Exercise requirements: Entries follow. Give back exactly the lines starting at the one containing "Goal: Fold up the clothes" and ending at the one containing "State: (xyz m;", and no other lines.

Given records:
====================

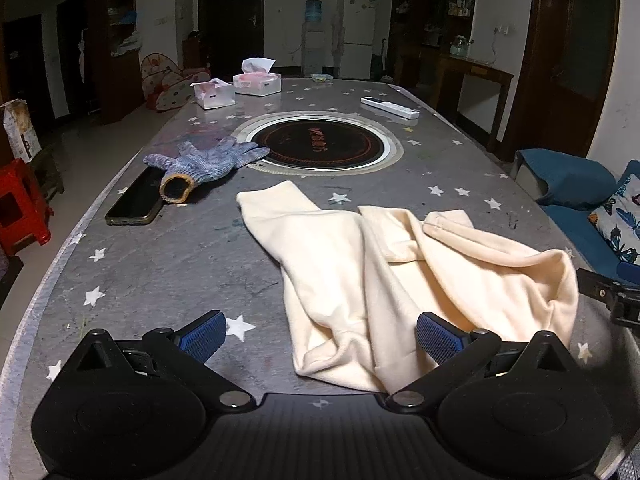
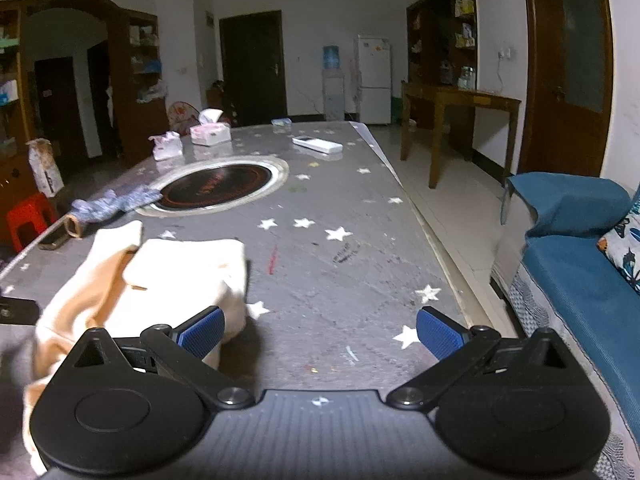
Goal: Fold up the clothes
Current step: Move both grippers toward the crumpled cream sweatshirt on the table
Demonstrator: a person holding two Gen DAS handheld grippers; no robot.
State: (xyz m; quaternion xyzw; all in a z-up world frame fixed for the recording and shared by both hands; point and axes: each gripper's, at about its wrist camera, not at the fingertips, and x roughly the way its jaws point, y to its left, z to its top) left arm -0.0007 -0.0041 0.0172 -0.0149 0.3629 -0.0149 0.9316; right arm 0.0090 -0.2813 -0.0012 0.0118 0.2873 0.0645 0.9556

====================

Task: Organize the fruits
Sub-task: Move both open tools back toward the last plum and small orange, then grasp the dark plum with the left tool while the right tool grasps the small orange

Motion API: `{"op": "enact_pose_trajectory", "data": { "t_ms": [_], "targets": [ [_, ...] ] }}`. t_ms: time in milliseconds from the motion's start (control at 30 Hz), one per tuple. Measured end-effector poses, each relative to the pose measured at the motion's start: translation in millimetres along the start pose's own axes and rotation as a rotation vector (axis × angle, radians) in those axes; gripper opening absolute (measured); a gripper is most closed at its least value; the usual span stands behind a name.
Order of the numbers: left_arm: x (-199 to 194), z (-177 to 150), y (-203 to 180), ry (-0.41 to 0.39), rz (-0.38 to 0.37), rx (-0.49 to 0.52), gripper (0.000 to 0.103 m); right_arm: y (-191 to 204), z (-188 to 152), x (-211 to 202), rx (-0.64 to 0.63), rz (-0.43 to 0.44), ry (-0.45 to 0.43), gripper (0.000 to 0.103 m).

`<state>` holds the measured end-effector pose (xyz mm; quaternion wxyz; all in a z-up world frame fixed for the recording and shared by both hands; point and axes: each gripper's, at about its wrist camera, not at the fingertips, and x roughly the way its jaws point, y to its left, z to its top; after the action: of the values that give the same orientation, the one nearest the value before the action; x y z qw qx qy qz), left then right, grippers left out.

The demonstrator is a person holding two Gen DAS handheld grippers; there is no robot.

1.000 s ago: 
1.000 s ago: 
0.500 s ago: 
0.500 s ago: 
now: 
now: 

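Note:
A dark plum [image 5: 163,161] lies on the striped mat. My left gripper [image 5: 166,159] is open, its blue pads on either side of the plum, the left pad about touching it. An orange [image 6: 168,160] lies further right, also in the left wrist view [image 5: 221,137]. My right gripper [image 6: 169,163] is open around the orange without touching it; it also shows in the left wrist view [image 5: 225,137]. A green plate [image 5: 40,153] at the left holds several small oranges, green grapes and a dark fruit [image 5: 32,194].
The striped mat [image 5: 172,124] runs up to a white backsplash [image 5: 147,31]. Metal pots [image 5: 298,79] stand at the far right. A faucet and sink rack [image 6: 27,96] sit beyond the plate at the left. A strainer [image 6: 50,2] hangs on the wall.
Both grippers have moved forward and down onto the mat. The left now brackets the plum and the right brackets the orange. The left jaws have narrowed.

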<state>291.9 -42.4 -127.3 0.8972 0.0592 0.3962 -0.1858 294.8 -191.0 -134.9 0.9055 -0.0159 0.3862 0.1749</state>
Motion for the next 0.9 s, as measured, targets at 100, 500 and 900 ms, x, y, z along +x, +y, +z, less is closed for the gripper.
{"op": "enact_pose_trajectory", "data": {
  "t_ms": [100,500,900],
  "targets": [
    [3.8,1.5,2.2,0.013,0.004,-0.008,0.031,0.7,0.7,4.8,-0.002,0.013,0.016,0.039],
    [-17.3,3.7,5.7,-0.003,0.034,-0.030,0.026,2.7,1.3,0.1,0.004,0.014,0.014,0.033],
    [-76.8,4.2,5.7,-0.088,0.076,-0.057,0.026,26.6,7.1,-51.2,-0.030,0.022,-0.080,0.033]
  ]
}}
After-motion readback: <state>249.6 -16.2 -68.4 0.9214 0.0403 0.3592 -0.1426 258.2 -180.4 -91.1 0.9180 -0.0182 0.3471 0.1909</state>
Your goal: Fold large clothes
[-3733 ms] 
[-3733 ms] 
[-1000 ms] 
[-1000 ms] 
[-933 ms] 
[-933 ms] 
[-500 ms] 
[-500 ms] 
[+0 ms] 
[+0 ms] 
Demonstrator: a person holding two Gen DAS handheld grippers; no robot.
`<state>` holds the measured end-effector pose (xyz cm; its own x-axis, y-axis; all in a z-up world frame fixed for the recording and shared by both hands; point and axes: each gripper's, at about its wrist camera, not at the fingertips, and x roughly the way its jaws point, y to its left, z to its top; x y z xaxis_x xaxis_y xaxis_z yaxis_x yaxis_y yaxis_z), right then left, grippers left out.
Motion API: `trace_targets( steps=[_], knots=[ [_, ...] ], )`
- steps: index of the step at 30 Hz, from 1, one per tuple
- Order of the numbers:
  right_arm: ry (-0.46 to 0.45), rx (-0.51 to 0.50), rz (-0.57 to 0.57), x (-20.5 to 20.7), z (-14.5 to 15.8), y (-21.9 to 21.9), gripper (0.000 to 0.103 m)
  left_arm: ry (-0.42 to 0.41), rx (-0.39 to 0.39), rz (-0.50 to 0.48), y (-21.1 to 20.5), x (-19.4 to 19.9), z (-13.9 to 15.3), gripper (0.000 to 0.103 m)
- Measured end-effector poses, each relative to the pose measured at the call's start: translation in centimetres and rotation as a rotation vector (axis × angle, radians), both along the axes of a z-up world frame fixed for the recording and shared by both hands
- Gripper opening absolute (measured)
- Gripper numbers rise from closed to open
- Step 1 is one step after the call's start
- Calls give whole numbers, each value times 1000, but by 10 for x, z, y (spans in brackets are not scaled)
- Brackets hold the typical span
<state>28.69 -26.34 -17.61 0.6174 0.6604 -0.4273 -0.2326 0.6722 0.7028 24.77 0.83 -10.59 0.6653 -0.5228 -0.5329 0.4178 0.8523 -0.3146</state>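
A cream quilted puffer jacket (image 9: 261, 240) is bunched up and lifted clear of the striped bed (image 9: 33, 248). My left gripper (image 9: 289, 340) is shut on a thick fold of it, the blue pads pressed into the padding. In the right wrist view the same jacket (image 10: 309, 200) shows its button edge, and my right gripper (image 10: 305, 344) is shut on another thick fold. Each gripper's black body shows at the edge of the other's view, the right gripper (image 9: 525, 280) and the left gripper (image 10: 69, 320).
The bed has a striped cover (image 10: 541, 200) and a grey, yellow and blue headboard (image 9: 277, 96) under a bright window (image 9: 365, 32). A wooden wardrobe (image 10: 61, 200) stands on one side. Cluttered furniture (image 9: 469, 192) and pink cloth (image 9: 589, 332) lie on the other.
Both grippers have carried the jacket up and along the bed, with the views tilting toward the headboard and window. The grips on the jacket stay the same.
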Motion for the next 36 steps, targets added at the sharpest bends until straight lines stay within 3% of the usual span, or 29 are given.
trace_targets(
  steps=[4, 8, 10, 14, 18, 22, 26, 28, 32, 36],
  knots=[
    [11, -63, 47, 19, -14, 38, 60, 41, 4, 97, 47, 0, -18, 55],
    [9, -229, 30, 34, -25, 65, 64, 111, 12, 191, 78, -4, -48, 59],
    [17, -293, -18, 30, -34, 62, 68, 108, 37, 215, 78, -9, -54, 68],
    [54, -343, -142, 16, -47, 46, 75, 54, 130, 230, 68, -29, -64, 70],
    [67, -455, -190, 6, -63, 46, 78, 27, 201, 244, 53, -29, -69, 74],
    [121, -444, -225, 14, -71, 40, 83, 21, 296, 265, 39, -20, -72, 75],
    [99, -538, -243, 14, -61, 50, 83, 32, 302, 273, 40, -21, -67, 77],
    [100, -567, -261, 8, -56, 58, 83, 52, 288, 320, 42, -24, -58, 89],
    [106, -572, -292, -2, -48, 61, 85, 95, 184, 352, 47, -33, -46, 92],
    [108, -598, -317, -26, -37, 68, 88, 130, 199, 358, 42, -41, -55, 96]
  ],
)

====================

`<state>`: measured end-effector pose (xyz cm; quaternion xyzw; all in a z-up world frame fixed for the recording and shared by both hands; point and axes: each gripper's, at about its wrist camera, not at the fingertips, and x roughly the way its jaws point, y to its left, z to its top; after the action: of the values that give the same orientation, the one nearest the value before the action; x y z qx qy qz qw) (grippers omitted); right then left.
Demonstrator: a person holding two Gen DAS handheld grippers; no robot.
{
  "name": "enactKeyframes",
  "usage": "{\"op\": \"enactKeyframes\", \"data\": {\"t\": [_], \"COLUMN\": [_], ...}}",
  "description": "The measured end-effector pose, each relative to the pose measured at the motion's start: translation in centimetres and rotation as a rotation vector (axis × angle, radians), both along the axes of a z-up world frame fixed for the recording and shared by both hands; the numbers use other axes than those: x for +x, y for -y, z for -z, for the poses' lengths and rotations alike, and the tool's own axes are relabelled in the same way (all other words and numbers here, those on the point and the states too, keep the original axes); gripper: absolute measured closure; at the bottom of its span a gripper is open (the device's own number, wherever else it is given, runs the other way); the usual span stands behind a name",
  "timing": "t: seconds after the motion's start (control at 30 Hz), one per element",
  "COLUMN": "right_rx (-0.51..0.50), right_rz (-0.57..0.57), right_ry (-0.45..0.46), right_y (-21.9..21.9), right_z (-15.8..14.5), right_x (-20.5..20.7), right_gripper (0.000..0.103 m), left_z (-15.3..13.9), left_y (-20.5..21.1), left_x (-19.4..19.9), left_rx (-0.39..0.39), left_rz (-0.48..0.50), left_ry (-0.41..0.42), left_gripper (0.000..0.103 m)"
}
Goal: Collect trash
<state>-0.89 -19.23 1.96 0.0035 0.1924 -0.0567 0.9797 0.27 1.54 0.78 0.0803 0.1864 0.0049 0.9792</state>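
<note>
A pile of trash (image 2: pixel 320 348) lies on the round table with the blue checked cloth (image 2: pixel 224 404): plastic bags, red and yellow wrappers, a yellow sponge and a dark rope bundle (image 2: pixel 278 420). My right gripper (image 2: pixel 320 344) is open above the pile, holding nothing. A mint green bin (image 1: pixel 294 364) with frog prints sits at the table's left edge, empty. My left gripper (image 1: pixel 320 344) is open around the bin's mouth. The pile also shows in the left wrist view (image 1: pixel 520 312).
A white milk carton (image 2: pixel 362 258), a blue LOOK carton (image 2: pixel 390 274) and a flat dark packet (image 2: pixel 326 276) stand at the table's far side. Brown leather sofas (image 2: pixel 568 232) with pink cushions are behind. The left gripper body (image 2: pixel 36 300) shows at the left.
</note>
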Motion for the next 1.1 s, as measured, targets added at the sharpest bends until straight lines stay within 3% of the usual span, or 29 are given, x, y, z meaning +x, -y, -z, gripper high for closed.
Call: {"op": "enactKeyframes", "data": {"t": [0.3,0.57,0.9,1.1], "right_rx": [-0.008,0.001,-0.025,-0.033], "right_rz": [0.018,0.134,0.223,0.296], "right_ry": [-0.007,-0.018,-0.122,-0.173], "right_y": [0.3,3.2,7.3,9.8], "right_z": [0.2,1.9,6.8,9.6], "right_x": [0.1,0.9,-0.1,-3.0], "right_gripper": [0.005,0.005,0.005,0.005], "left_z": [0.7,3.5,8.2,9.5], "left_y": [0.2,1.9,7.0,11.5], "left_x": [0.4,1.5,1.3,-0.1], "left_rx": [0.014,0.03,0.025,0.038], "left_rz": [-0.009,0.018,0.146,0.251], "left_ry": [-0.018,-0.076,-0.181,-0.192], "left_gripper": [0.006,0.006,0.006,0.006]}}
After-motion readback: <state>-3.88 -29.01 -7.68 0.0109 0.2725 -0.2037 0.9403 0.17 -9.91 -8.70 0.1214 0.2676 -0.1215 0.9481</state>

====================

Task solution:
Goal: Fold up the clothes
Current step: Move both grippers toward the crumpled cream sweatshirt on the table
Demonstrator: a person holding two Gen DAS handheld grippers; no robot.
State: (xyz m; quaternion xyzw; all in a z-up world frame fixed for the recording and shared by both hands; point and axes: each gripper's, at about its wrist camera, not at the fingertips, and x roughly the way its jaws point, y to its left, z to its top) left arm -0.0007 -0.0041 0.0172 -0.0149 0.3629 -0.0149 0.9316; right arm 0.0090 -0.2813 -0.0012 0.0118 0.2873 0.0645 0.9556

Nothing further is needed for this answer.